Лицо Леонида Ивановича приобрело скорбное выражение. Потерять дочь значило для него потерять все. «Но Мария Николаевна, — подумал он, — поступила бы сейчас точно так же». При воспоминании о покойной жене он стал еще более хмурым, бороздки скорбных морщин на его лбу углубились.
Глаша твердила:
— Моя мама, будь она сейчас здесь, непременно поскакала бы в Динскую!..
Прокофьев поднялся с кресла:
— Разрешите, я поеду!
— Нет, ты должен возглавить милицию, — возразил Леонид Иванович. И достал из ящика письменного стола серый конверт. — Вот письмо для Автономова. — Он протянул конверт Глаше. — Передай лично в его руки.

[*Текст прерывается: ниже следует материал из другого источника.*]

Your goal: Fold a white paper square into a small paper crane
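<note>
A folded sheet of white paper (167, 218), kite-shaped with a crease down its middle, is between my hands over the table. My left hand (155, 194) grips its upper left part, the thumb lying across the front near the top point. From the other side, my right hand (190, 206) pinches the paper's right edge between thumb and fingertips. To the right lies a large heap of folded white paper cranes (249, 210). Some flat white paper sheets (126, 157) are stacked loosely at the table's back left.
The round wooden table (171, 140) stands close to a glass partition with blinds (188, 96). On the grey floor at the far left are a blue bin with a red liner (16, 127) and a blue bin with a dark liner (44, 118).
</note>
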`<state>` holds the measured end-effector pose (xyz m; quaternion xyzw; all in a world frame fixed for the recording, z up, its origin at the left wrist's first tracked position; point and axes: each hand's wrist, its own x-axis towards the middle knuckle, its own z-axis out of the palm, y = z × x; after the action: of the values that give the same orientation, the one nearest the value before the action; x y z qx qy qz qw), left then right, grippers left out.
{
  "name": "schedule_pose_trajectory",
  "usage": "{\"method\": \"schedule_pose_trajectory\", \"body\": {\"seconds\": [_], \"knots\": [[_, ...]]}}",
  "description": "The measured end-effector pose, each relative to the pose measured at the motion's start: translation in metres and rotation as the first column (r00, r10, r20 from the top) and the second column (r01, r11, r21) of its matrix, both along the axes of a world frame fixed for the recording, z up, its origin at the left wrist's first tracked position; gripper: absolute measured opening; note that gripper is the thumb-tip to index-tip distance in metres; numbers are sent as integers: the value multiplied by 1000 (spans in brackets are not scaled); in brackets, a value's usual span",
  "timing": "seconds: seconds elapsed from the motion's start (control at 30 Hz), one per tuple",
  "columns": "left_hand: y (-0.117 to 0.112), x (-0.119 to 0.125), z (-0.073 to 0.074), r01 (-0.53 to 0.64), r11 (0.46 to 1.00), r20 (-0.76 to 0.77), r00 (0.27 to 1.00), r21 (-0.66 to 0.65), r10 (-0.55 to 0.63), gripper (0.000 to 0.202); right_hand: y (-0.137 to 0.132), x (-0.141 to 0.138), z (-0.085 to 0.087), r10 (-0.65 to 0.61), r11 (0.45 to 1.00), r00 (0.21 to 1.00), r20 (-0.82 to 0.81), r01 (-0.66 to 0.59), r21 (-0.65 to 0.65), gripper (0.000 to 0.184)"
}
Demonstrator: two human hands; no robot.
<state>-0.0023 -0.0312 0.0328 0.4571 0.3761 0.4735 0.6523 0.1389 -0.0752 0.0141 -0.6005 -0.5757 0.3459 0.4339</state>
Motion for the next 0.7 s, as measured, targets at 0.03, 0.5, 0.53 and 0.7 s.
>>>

Необходимо, чтоб он безотлагательно, завтра же, со своим штабом прибыл в Екатеринодар.
Глаша благодарно взглянула на отца.
— Возьми мой наган, — предложила Руднякова, — может, пригодится. И письмо спрячь подальше, ну хотя бы в шапочку.
Двери распахнулись, и в комнату вошел Яков Полуян, родной брат известного на Кубани большевика, сейчас возглавившего армавирских большевиков. Первой узнала пришедшего младшая его сестра Сима. Пучеглазая, маленькая, шустрая, радостно вскрикнув: «Яша!» — она мгновенно повисла у него на шее.
До сего дня он находился под арестом вместе с другими екатеринодарскими подпольщиками-большевиками, взятыми кубанскими властями в заложники. Известно было, что еще утром всех заложников угнали за Кубань… И вдруг он здесь!